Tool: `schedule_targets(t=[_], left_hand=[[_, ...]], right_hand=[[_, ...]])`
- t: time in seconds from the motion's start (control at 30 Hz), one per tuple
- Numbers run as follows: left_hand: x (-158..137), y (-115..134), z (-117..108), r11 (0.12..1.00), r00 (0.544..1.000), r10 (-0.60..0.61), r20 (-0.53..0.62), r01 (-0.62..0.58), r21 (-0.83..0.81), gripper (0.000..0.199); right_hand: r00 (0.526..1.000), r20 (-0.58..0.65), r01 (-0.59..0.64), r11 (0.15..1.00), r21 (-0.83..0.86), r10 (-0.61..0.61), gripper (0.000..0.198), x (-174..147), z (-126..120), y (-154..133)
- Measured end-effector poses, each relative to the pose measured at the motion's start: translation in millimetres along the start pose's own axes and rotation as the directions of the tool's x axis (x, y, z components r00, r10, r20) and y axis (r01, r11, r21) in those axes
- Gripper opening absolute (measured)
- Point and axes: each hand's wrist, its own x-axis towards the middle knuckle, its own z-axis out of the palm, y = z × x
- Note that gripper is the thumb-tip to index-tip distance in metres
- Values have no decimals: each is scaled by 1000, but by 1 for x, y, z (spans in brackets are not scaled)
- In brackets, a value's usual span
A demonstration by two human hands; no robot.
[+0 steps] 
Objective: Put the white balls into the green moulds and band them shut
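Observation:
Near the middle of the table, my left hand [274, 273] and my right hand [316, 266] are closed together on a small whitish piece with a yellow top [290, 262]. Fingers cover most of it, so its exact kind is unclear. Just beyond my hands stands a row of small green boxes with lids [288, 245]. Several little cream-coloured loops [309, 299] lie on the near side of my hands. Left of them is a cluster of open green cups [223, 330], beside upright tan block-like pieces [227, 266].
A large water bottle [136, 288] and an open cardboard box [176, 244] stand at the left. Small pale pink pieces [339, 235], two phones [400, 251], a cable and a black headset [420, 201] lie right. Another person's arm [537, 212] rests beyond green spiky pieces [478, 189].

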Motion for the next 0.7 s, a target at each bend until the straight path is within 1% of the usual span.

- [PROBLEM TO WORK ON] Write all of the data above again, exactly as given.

- [RESPONSE BOX]
Tool: `schedule_targets(t=[_], left_hand=[[_, ...]], right_hand=[[_, ...]])`
- t: time in seconds from the motion's start (control at 30 Hz), one per tuple
- Numbers run as follows: left_hand: x (-158..137), y (-115..134), z (-117..108), r11 (0.12..1.00), r00 (0.544..1.000), r10 (-0.60..0.61), r20 (-0.53..0.62), r01 (-0.62..0.58), r21 (-0.83..0.81), gripper (0.000..0.199); right_hand: r00 (0.526..1.000), r20 (-0.58..0.65), r01 (-0.59..0.64), r11 (0.15..1.00), r21 (-0.83..0.86), r10 (-0.61..0.61), gripper (0.000..0.198), x (-174..147), z (-126..120), y (-154..133)
- Measured end-effector poses, each relative to the pose measured at the motion's start: translation in millimetres along the start pose's own axes and rotation as the directions of the tool's x axis (x, y, z components r00, r10, r20) and y axis (r01, r11, r21) in those axes
- Gripper opening absolute (measured)
- Point and axes: each hand's wrist, its own x-axis towards the middle knuckle, its own z-axis out of the palm, y = z × x
- Note that gripper is the thumb-tip to index-tip distance in metres
- Values have no decimals: each is scaled by 1000, but by 1 for x, y, z (spans in brackets are not scaled)
- In brackets, a value's usual span
A demonstration by two human hands; no robot.
[+0 steps] 
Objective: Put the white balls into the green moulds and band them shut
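Observation:
Near the middle of the table, my left hand [274, 273] and my right hand [316, 266] are closed together on a small whitish piece with a yellow top [290, 262]. Fingers cover most of it, so its exact kind is unclear. Just beyond my hands stands a row of small green boxes with lids [288, 245]. Several little cream-coloured loops [309, 299] lie on the near side of my hands. Left of them is a cluster of open green cups [223, 330], beside upright tan block-like pieces [227, 266].
A large water bottle [136, 288] and an open cardboard box [176, 244] stand at the left. Small pale pink pieces [339, 235], two phones [400, 251], a cable and a black headset [420, 201] lie right. Another person's arm [537, 212] rests beyond green spiky pieces [478, 189].
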
Motion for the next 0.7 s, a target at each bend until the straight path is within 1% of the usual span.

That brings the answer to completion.